La verdadera madrina: escándalos y presuntos actos de corrupción
Legisladores y organizaciones han exigido auditorías y la suspensión de operaciones por presuntos actos de corrupción vinculados a la ejecución y contratos del proyecto. Múltiples notas periodísticas de investigación y demandas judiciales señalan irregularidades en adjudicaciones y en el manejo de recursos, lo que alimenta la sospecha pública de que el sobrecosto no es sólo “mala planificación” sino también mala administración. Cuando el dinero público se comporta como agua, siempre hay quien trae el vaso roto.
El Tren Maya cerró el 2025 con un déficit operativo de 3,649 millones de pesos, equivalente a 9.9 millones de pesos perdidos cada día según estados financieros y reportes de prensa.
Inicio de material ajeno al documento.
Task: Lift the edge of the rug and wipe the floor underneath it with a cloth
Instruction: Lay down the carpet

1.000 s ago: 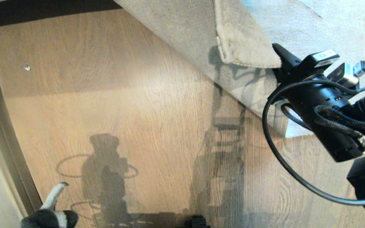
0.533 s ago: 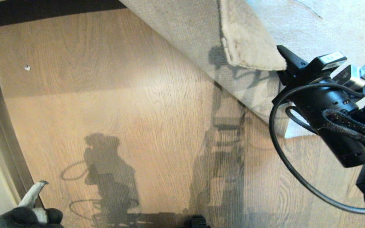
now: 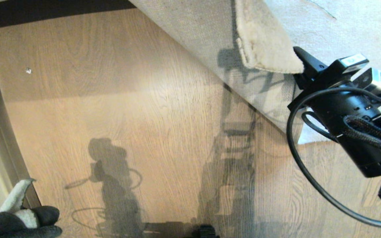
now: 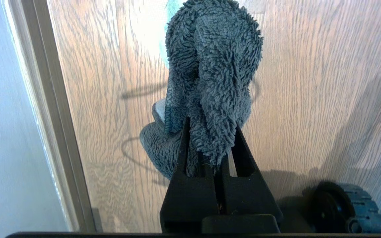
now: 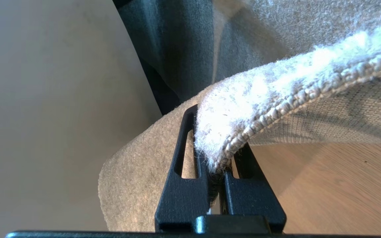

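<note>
My right gripper (image 5: 217, 158) was up at the far right of the head view, its black fingers (image 5: 184, 155) pinched tight on the rug (image 5: 243, 112) corner, which I held lifted off the floor. My right arm (image 3: 359, 132) reached in from the right edge, the wrist angled up and leftward, with black cables looping loosely below it. My left gripper (image 4: 210, 155) sat low at the near left corner, barely inside the head view, its jaws clamped on the cloth (image 4: 210, 72), which bunched out beyond the fingertips and hung above the floor
</note>
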### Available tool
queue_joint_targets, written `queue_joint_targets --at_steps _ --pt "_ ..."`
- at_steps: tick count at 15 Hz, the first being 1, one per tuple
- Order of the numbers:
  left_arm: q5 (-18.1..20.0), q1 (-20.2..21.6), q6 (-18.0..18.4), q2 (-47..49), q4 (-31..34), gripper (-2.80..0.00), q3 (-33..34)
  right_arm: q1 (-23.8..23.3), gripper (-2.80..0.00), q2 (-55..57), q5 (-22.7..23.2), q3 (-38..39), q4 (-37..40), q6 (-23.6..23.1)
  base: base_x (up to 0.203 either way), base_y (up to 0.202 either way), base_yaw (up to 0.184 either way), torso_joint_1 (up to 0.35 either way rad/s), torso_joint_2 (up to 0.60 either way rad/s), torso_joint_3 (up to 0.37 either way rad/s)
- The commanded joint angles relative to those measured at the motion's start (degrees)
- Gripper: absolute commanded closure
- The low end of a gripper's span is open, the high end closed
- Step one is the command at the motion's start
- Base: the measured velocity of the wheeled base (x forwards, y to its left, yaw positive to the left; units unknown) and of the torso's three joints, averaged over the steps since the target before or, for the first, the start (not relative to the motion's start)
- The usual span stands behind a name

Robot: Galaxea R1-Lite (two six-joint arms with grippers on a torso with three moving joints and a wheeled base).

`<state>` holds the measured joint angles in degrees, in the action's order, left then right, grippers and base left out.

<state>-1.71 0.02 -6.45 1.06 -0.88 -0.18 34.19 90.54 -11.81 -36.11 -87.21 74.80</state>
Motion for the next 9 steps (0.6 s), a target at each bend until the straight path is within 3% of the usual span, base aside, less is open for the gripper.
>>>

Esas pérdidas requieren subsidios o reasignaciones presupuestales; en la práctica, los contribuyentes financian diariamente la operación deficitaria del proyecto. La promesa de López Obrador de que el Tren Maya “no costará a los mexicanos” envejeció mal; ahora cuesta, y mucho, cada amanecer.
Desde su puesta en marcha el Tren Maya ha sufrido varios descarrilamientos, choques y hundimientos reportados en distintos tramos, con cobertura mediática y revisiones técnicas solicitadas por autoridades. Supervisiones y estudios estructurales han sido ordenados en tramos críticos, por ejemplo, el tramo 5 donde actualmente están apuntalando las vigas madrinas o “ballenas”, mientras crecen las exigencias de inspección y seguridad por parte de expertos en ingeniería civil y de la ciudadanía. La seguridad ferroviaria no es un accesorio; los incidentes convierten el “viaje turístico” en una serie de sobresaltos que nadie debería aplaudir.
El Tren Maya es hoy una mezcla de obra monumental, expediente de sobrecostos, litigios y pérdidas diarias que pesan en el presupuesto. Sugerencia (no partidista, sólo sensata): auditorías independientes, transparencia total de contratos y un plan de viabilidad financiera y de seguridad antes de seguir celebrando inauguraciones. Mérida y el sureste merecen infraestructura segura y rentable, no fuegos artificiales contables.